**EXERCISE DETAILS**: Nothing outside the range below should be printed. Output exactly the lines from the line with "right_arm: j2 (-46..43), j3" to the line with "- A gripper", both included.

Dataset entries:
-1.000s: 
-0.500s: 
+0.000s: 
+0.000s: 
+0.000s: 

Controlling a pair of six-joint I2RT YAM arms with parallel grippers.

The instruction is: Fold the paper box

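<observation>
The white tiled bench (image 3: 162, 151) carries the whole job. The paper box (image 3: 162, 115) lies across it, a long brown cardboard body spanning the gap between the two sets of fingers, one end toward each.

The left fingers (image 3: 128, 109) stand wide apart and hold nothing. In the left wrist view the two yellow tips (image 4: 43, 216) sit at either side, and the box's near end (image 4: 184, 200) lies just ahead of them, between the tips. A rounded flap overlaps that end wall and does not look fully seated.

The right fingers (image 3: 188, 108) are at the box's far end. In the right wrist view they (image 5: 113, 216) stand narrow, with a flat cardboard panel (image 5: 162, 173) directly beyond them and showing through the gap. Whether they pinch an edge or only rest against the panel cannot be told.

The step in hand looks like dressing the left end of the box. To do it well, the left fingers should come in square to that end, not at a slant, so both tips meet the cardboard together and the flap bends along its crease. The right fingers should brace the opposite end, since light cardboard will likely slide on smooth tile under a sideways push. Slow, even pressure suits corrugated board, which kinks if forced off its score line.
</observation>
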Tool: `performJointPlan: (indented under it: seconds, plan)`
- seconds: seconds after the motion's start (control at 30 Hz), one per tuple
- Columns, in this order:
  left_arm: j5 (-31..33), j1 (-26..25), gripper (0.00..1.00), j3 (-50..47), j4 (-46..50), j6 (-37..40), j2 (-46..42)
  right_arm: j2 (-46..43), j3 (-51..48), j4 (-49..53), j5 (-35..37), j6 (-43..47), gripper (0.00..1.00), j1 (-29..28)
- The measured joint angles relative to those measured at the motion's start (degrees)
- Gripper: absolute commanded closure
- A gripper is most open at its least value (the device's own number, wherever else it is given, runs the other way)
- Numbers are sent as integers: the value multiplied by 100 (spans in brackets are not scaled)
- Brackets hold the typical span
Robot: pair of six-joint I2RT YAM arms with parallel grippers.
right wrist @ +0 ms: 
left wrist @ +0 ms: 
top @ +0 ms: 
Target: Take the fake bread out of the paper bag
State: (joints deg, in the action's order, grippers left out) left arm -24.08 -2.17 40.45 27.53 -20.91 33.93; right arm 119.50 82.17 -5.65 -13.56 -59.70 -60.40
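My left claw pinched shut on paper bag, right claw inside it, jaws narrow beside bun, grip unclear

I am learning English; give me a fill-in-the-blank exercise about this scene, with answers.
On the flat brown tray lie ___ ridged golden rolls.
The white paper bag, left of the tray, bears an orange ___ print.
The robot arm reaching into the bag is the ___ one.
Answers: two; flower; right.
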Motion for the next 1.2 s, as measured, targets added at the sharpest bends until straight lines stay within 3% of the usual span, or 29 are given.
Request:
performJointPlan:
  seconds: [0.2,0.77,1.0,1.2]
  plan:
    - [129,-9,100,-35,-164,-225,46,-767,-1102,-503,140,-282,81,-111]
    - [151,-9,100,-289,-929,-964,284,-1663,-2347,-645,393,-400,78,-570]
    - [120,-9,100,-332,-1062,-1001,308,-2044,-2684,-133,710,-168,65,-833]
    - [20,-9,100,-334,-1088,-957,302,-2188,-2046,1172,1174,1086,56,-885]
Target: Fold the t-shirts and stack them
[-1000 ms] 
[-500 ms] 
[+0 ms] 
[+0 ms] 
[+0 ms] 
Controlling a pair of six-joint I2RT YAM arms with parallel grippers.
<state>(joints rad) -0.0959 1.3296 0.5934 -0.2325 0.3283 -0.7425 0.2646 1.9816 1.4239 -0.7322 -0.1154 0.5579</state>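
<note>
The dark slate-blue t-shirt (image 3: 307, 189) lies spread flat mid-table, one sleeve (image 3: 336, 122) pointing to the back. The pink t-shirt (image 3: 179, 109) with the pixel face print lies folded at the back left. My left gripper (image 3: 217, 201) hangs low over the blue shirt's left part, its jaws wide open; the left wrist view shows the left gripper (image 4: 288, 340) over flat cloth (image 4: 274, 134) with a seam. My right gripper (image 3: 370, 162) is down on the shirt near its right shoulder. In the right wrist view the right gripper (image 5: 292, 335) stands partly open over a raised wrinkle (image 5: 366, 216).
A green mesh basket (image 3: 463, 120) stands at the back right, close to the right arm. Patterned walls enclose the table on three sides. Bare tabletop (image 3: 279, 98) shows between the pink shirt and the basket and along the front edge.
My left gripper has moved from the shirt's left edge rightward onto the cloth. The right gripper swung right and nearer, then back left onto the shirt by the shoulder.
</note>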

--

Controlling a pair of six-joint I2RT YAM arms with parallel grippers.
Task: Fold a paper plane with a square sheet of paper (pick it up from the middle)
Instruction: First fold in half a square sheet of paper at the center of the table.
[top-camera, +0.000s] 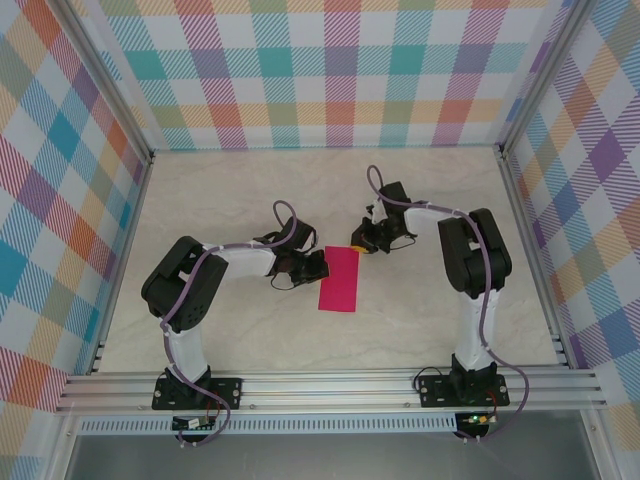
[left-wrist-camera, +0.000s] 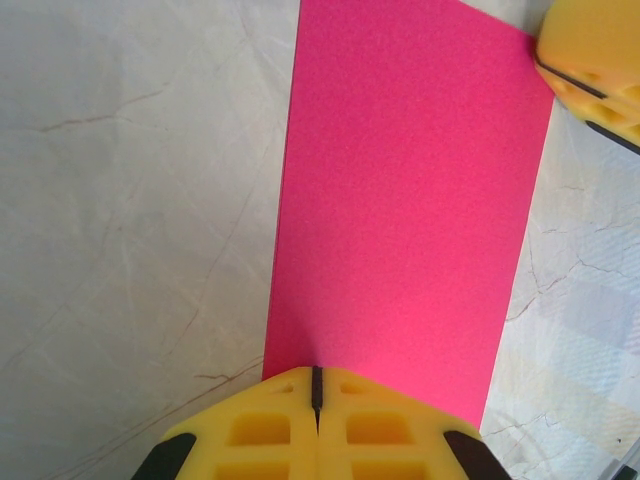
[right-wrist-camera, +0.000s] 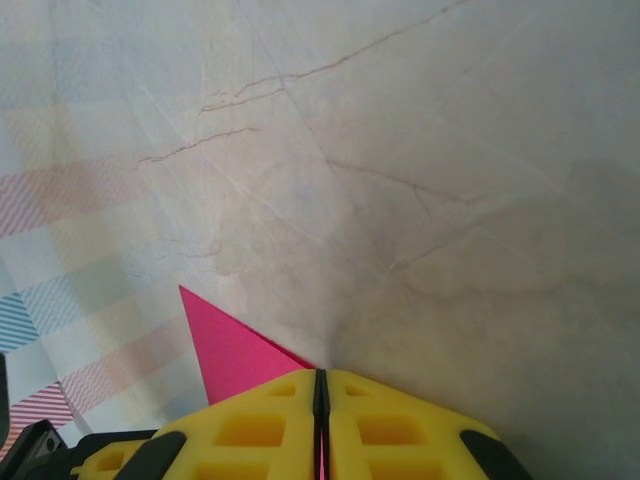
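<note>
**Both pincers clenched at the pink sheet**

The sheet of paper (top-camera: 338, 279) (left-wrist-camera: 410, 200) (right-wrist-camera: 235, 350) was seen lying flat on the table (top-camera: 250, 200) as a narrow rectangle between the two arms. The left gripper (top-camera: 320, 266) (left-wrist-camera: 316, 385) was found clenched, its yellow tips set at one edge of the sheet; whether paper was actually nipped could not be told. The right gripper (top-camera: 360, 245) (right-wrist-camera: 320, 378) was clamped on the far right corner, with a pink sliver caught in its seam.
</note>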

**WRITTEN REPLY**:
  right_arm: j2 (-46..43), j3 (-51..48), j4 (-49..53), j5 (-35..37), j6 (-43..47), gripper (0.00..1.00), j1 (-29..28)
- The measured joint angles relative to those measured at the motion's start (degrees)
- Gripper: absolute commanded closure
- A gripper is most open at its least value (the device's own number, wherever else it is given, runs the other way)

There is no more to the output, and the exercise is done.